(Task item):
Retype each of the records below exactly, leaving the pictures out.

(Items listed in a dataset):

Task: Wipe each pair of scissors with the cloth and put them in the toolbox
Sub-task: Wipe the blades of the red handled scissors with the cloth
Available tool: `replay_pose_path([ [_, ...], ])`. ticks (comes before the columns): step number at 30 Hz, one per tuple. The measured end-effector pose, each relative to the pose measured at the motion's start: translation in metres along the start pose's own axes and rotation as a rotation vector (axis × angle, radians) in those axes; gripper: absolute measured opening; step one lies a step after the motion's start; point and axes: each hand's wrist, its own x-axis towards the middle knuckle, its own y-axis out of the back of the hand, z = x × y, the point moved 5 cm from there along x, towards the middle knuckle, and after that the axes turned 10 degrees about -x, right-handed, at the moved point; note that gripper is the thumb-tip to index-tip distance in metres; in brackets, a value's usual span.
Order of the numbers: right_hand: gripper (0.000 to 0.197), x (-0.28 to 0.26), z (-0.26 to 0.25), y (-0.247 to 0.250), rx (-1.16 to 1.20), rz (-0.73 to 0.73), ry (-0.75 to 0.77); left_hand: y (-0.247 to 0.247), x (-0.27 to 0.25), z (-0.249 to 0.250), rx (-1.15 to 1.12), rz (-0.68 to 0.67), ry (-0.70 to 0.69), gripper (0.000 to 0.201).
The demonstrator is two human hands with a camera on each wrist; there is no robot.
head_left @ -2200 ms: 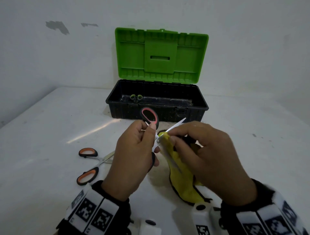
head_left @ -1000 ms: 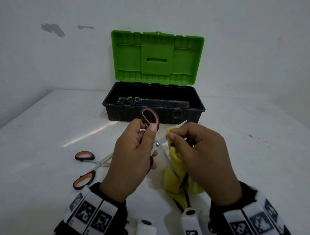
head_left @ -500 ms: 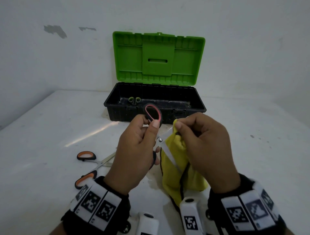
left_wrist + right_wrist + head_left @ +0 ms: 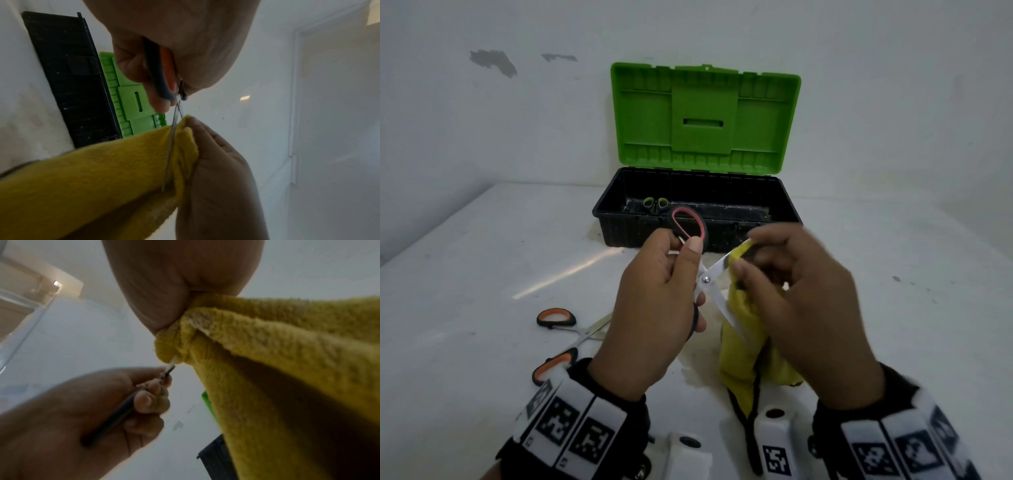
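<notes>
Scissors with red-lined black handles (image 4: 688, 228) are being held in the air in front of the toolbox (image 4: 697, 219), blades spread apart. The left hand (image 4: 650, 318) is gripping them by the handles, thumb and fingers curled round the loops, while the right hand (image 4: 804, 301) is pinching a fold of the yellow cloth (image 4: 743, 346) round the upper blade, with the rest of the cloth hanging down toward the table.

They are looking light and rigid to me, steel blades with smooth, probably slippery flats and a keen edge, so the plastic loops are seeming the safe place to hold, and the cloth is serving as padding between fingers and blade. The cloth itself is looking soft, thick and limp, bunching easily.

Another pair, with orange-lined handles (image 4: 556, 318), is lying open on the white table (image 4: 482, 274) to the left, near the left wrist, seemingly not wiped yet. Inside the black tub of the toolbox, green handle loops (image 4: 654, 202) are showing, so one pair is apparently stowed already. The green lid (image 4: 705, 116) is standing upright against a pale wall (image 4: 482, 120) with a couple of scuffed grey patches. The tabletop is looking smooth and slightly glossy, catching a streak of light.
</notes>
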Motion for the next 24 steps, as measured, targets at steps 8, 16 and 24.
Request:
replay_pose_path([
  [8,0.014,-0.012,-0.013,-0.019,-0.215,-0.062,0.236,0.003,-0.003,0.0,0.059,0.01,0.042,0.033],
  [16,0.014,-0.012,-0.012,-0.017,-0.185,-0.062,0.253,0.005,-0.002,0.001,0.077,-0.017,0.079,0.032],
  [24,0.012,-0.009,-0.002,-0.009,-0.117,0.02,0.153,0.007,-0.001,0.003,0.066,-0.027,0.113,0.03],
])
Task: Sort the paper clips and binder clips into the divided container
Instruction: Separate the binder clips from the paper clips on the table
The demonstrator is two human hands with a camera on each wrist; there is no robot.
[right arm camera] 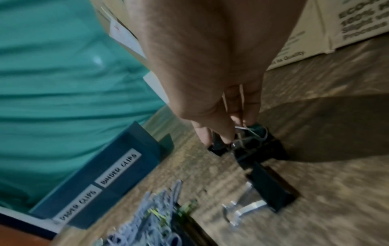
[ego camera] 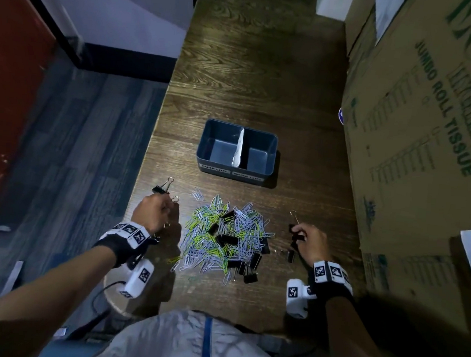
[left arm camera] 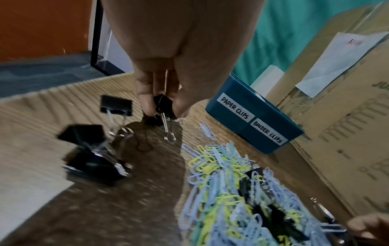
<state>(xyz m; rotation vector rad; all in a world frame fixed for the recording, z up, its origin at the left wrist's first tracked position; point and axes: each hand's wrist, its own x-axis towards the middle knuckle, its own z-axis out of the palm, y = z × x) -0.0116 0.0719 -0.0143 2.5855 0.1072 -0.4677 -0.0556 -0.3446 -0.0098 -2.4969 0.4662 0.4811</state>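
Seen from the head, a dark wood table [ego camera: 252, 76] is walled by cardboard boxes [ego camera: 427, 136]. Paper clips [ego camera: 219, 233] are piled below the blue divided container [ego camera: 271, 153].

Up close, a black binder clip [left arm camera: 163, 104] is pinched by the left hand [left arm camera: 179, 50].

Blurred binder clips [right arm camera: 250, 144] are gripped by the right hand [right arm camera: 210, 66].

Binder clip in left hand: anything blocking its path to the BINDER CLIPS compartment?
Nothing visible. The left hand pinches a binder clip; bare table lies between it and the divided container, open-topped. The pile sits nearer the person, off that path.
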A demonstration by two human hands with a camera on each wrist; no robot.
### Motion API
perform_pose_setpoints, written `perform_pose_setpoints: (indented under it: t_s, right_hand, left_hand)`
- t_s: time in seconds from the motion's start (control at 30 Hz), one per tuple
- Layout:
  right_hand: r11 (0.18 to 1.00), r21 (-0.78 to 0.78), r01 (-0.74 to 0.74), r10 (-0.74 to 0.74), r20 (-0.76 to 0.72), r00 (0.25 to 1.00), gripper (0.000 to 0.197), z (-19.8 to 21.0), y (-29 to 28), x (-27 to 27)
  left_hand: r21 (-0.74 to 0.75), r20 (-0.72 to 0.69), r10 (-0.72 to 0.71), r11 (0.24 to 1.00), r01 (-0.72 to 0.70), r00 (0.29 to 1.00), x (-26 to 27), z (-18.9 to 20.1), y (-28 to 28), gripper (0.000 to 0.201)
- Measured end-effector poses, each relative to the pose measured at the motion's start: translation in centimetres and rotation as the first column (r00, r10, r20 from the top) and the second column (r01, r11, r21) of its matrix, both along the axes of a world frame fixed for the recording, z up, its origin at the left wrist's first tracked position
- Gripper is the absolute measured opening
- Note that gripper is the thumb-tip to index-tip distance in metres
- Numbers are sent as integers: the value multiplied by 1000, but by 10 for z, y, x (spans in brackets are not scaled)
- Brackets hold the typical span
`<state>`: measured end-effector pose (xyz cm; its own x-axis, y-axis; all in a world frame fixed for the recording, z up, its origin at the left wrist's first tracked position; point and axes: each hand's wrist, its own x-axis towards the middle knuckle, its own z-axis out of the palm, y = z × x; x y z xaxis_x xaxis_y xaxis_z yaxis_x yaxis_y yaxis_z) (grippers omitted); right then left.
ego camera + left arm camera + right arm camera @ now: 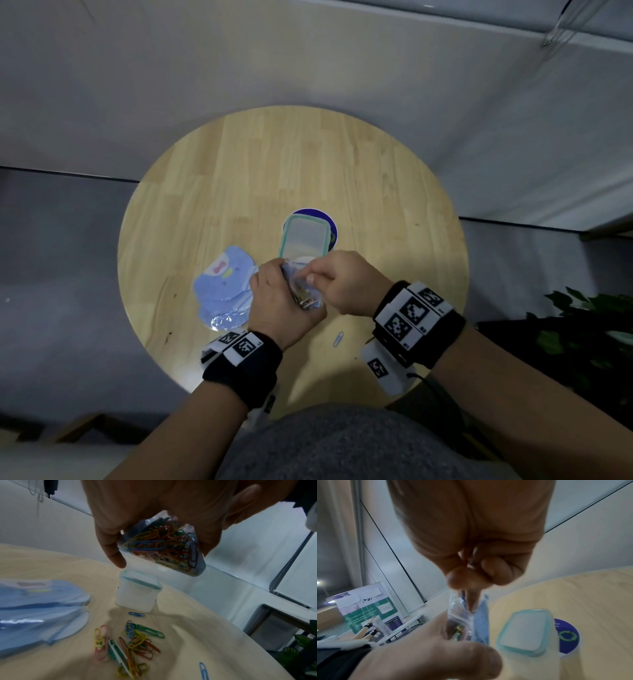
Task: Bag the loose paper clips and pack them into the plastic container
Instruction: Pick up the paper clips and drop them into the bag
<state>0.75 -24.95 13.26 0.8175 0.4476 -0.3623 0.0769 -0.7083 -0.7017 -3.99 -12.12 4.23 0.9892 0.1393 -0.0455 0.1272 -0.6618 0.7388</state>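
Above a round wooden table (239, 164), a person's left hand (277, 301) curls its fingers around one clear bag (164, 545) stuffed with coloured paper clips, while the right hand (346, 281), at the bag's 3 o'clock, pinches the bag's top edge between thumb and fingertips (464, 577).

One plastic container (303, 240) with a teal-rimmed lid closed on it stands at 12 o'clock from the hands, on a round blue sticker (568, 635). A stack of blue bags (222, 287) printed with a cartoon face lies at 9 o'clock from the hands; their number cannot be told.

The head view shows a single loose blue clip (338, 338) on the table at 5 o'clock from the hands. Only the left wrist view reveals a pile of loose clips (130, 642) lying beneath the raised bag, too tangled to count, plus one more blue clip (136, 614) just beside the container. The right wrist view shows the pinch up close.
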Motion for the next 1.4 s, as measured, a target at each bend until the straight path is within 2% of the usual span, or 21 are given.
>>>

(Reply to the task):
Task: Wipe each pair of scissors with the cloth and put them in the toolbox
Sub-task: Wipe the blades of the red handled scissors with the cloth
Available tool: `replay_pose_path([ [_, ...], ])`. ticks (comes before the columns): step number at 30 Hz, one per tuple. The measured end-effector pose, each relative to the pose measured at the motion's start: translation in metres along the start pose's own axes and rotation as a rotation vector (axis × angle, radians) in those axes; gripper: absolute measured opening; step one lies a step after the motion's start; point and axes: each hand's wrist, its own x-axis towards the middle knuckle, its own y-axis out of the back of the hand, z = x × y, the point moved 5 cm from there along x, towards the middle knuckle, and after that the axes turned 10 degrees about -x, right-handed, at the moved point; note that gripper is the thumb-tip to index-tip distance in metres; in brackets, a value's usual span.
Order of the numbers: right_hand: gripper (0.000 to 0.197), x (-0.28 to 0.26), z (-0.26 to 0.25), y (-0.247 to 0.250), rx (-1.16 to 1.20), rz (-0.73 to 0.73), ry (-0.75 to 0.77); left_hand: y (-0.247 to 0.247), x (-0.27 to 0.25), z (-0.249 to 0.250), rx (-1.15 to 1.12), rz (-0.68 to 0.67), ry (-0.70 to 0.69), gripper (0.000 to 0.201).
The demonstrator is two human hands with a camera on each wrist; there is no robot.
head_left @ -2200 ms: 
head_left @ -1000 ms: 
head_left @ -500 ms: 
left_wrist + right_wrist + head_left @ +0 ms: 
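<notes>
Scissors with red-lined black handles (image 4: 688, 228) are being held in the air in front of the toolbox (image 4: 697, 219), blades spread apart. The left hand (image 4: 650, 318) is gripping them by the handles, thumb and fingers curled round the loops, while the right hand (image 4: 804, 301) is pinching a fold of the yellow cloth (image 4: 743, 346) round the upper blade, with the rest of the cloth hanging down toward the table.

They are looking light and rigid to me, steel blades with smooth, probably slippery flats and a keen edge, so the plastic loops are seeming the safe place to hold, and the cloth is serving as padding between fingers and blade. The cloth itself is looking soft, thick and limp, bunching easily.

Another pair, with orange-lined handles (image 4: 556, 318), is lying open on the white table (image 4: 482, 274) to the left, near the left wrist, seemingly not wiped yet. Inside the black tub of the toolbox, green handle loops (image 4: 654, 202) are showing, so one pair is apparently stowed already. The green lid (image 4: 705, 116) is standing upright against a pale wall (image 4: 482, 120) with a couple of scuffed grey patches. The tabletop is looking smooth and slightly glossy, catching a streak of light.
</notes>
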Motion for the next 24 steps, as measured, targets at steps 8, 16 and 24.
Request:
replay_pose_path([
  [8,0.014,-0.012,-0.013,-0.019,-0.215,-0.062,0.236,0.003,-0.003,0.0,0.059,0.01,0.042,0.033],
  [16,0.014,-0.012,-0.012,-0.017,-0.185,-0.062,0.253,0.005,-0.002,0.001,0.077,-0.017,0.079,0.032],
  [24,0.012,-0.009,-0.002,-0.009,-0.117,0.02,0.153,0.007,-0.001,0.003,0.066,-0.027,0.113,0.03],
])
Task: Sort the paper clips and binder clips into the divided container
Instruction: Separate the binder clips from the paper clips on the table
The demonstrator is two human hands with a camera on each wrist; there is no robot.
[right arm camera] 
[ego camera] 
[left arm camera] 
<state>(xyz m; rotation vector rad; all in a world frame fixed for the recording, z up, its origin at the left wrist's first tracked position; point and axes: each hand's wrist, its own x-axis towards the middle knuckle, its own z-axis out of the palm, y = z × x) -0.0116 0.0719 -0.0143 2.5855 0.1072 -0.4677 -0.0556 -0.3446 -0.0098 -2.4969 0.4662 0.4811</state>
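Seen from the head, a dark wood table [ego camera: 252, 76] is walled by cardboard boxes [ego camera: 427, 136]. Paper clips [ego camera: 219, 233] are piled below the blue divided container [ego camera: 271, 153].

Up close, a black binder clip [left arm camera: 163, 104] is pinched by the left hand [left arm camera: 179, 50].

Blurred binder clips [right arm camera: 250, 144] are gripped by the right hand [right arm camera: 210, 66].

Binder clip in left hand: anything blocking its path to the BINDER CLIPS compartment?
Nothing visible. The left hand pinches a binder clip; bare table lies between it and the divided container, open-topped. The pile sits nearer the person, off that path.
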A demonstration by two human hands with a camera on each wrist; no robot.
### Motion API
perform_pose_setpoints, written `perform_pose_setpoints: (indented under it: t_s, right_hand, left_hand)`
- t_s: time in seconds from the motion's start (control at 30 Hz), one per tuple
- Layout:
  right_hand: r11 (0.18 to 1.00), r21 (-0.78 to 0.78), r01 (-0.74 to 0.74), r10 (-0.74 to 0.74), r20 (-0.76 to 0.72), r00 (0.25 to 1.00), gripper (0.000 to 0.197), z (-19.8 to 21.0), y (-29 to 28), x (-27 to 27)
  left_hand: r21 (-0.74 to 0.75), r20 (-0.72 to 0.69), r10 (-0.72 to 0.71), r11 (0.24 to 1.00), r01 (-0.72 to 0.70), r00 (0.29 to 1.00), x (-26 to 27), z (-18.9 to 20.1), y (-28 to 28), gripper (0.000 to 0.201)
- Measured end-effector poses, each relative to the pose measured at the motion's start: translation in centimetres and rotation as the first column (r00, r10, r20 from the top) and the second column (r01, r11, r21) of its matrix, both along the axes of a world frame fixed for the recording, z up, its origin at the left wrist's first tracked position
- Gripper is the absolute measured opening
- Note that gripper is the thumb-tip to index-tip distance in metres
- Numbers are sent as integers: the value multiplied by 1000, but by 10 for z, y, x (spans in brackets are not scaled)
- Brackets hold the typical span
`<state>`: measured end-effector pose (xyz cm; its own x-axis, y-axis; all in a world frame fixed for the recording, z up, its origin at the left wrist's first tracked position; point and axes: each hand's wrist, its own x-axis towards the middle knuckle, its own z-axis out of the palm, y = z × x; x y z xaxis_x xaxis_y xaxis_z yaxis_x yaxis_y yaxis_z) (grippers omitted); right then left.
ego camera + left arm camera + right arm camera @ now: 
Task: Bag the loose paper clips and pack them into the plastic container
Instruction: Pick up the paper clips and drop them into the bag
<state>0.75 -24.95 13.26 0.8175 0.4476 -0.3623 0.0769 -0.7083 -0.7017 -3.99 -12.12 4.23 0.9892 0.1393 -0.0455 0.1272 -0.6618 0.7388</state>
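Above a round wooden table (239, 164), a person's left hand (277, 301) curls its fingers around one clear bag (164, 545) stuffed with coloured paper clips, while the right hand (346, 281), at the bag's 3 o'clock, pinches the bag's top edge between thumb and fingertips (464, 577).

One plastic container (303, 240) with a teal-rimmed lid closed on it stands at 12 o'clock from the hands, on a round blue sticker (568, 635). A stack of blue bags (222, 287) printed with a cartoon face lies at 9 o'clock from the hands; their number cannot be told.

The head view shows a single loose blue clip (338, 338) on the table at 5 o'clock from the hands. Only the left wrist view reveals a pile of loose clips (130, 642) lying beneath the raised bag, too tangled to count, plus one more blue clip (136, 614) just beside the container. The right wrist view shows the pinch up close.
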Motion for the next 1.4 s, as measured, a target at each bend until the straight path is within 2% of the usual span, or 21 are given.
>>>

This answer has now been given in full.